Step 3: Evaluate across dimensions

Assess the design against these lenses. Skip any that don't apply to the design type:

  • Visual hierarchy — does the eye land on the most important thing first? Title/subtitle/body contrast.
  • Layout & spacing — alignment, balance, crowding, consistent margins/gutters.
  • Copy & messaging — clarity, length, tone, typos, jargon, a single clear takeaway per page.
  • Consistency — repeated fonts, sizes, colors, and spacing across pages.
  • Readability & contrast — text size vs. viewing context, text-on-image legibility, color contrast.
  • Accessibility — contrast ratios, alt text, text not conveyed by color alone.
  • Fit for purpose — does it suit the stated channel/audience (a slide ≠ an Instagram post ≠ a flyer)?

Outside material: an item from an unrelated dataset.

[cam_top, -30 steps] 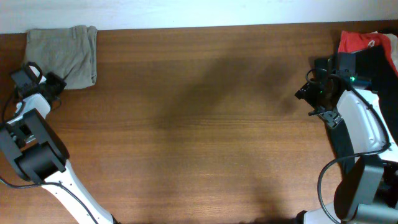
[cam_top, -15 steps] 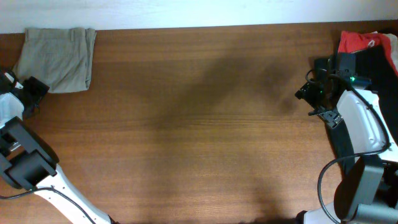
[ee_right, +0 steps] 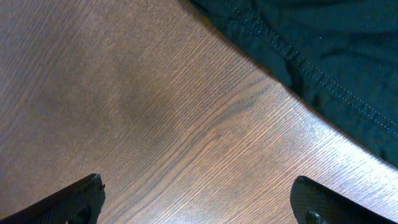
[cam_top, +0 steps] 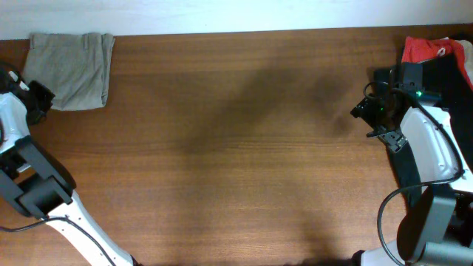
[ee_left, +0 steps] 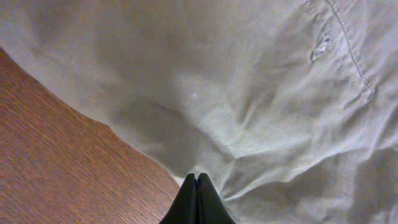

Step 4: Return structured feedback

Organise findings by page, each with a severity and a concrete fix:


## Feedback — "<design title>" (N pages)

### Top priorities
1. [High] Page 2 — Title competes with the body text (same size/weight).
   Fix: bump the title to ~1.5× and bold it so it reads first.
2. [High] Page 4 — White caption over a light photo is hard to read.
   Fix: darken the image or add a scrim; or move the caption to a solid band.

### Page-by-page
**Page 1** — [Med] Three different accent colors; pick one. [Low] "recieve" → "receive".
**Page 2** — ...

### What's working
- Consistent margins; strong cover image.

Use severities High / Med / Low. Lead with the few highest-impact items, then the per-page detail. Be specific and located (page + element), not generic ("make it pop").

Step 5: Offer to act

End by offering to implement the API-fixable items via canva-edit-design, and note which items need manual work in Canva (e.g. font-family or background changes the API can't touch — see canva-edit-design for the full CANNOT list).

Rules

  • Never edit or commit anything — this skill is strictly read-only. If you open a transaction to inspect, always cancel-editing-transaction.
  • Ground every point in something you actually observed in the thumbnail or content — no generic advice.
  • Prioritise. A ranked shortlist beats an exhaustive list the user won't read.
  • Be candid but constructive; always pair a problem with a specific fix.